I think that the best way to get money out of politics is for the great masses of people to embrace rational thinking / humane feeling, and thus to no longer be swayed by the ridiculous TV ads and media coverage that corporate money and ownership buy. But for that to happen, bottom-up social movements will have to emerge and multiply that go beyond merely “organizing” around particular immediate policy goals but that center around building relationships of justice and mutual caring, forging shared values in community, facilitating personal transformation in community, and developing ways of thinking and feeling and relating and acting in every area of life that are completely different from those which capitalist society has conditioned people to internalize.

The Sanders campaigns, which got surprisingly far on small donations, and the campaigns of similar progressive candidates who won in spite of being vastly outspent, were a step in this direction, I think. Because these campaigns went beyond a focus on personalities and centered around issues.

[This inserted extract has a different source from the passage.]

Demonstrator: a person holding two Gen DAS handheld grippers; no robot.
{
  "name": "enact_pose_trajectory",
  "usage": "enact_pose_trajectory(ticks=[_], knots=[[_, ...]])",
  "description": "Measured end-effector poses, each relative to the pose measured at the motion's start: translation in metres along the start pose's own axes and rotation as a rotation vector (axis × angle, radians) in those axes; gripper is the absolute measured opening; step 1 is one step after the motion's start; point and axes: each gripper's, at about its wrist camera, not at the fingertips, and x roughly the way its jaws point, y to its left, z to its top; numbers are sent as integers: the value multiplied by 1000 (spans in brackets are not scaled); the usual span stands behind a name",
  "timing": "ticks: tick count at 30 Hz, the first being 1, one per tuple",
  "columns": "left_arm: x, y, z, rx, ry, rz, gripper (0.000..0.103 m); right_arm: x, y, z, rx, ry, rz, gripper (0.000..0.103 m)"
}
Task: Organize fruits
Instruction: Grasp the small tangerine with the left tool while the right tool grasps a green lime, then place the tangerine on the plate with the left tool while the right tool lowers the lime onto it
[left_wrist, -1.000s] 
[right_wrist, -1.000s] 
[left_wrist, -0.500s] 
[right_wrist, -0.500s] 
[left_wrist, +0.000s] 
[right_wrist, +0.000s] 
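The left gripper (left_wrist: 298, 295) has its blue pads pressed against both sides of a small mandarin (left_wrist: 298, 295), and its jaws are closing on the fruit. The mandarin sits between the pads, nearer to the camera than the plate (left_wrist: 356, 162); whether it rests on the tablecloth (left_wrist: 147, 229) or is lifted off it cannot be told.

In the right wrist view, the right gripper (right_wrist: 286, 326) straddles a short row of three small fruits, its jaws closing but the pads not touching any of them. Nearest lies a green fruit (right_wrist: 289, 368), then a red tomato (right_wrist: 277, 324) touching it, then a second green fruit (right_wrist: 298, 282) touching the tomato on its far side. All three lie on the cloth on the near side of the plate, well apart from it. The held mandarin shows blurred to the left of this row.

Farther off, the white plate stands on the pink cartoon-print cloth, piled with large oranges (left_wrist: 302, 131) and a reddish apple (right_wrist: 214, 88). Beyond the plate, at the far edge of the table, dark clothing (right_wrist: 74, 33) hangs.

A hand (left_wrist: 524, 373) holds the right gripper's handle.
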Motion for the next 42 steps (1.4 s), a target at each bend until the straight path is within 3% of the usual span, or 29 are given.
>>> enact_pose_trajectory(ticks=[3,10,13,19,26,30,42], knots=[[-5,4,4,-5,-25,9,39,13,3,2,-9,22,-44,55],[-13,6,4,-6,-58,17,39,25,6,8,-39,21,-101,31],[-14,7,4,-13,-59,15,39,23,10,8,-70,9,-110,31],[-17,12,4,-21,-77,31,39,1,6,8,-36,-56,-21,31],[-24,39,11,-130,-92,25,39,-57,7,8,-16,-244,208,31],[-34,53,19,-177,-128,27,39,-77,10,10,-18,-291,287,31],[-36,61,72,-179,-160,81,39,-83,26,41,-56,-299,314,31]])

But these efforts needed to, first, NOT STOP after the elections were over, and, second, grow roots further down from the levels of elections and personalities and issues into the deeper soil of relationships/community building/whole-life movement building.

This is easier said than done, of course, and I am not saying that I know exactly how to do this. Practically, this will require traveling uncharted paths that are to new to most or all of us to some extent. This kind of construction is already being done, on many levels, in ways that we know and in ways that we do not know, even as capitalism also continually works to destroy what has been built, undermining community functioning and even the very concept of community itself.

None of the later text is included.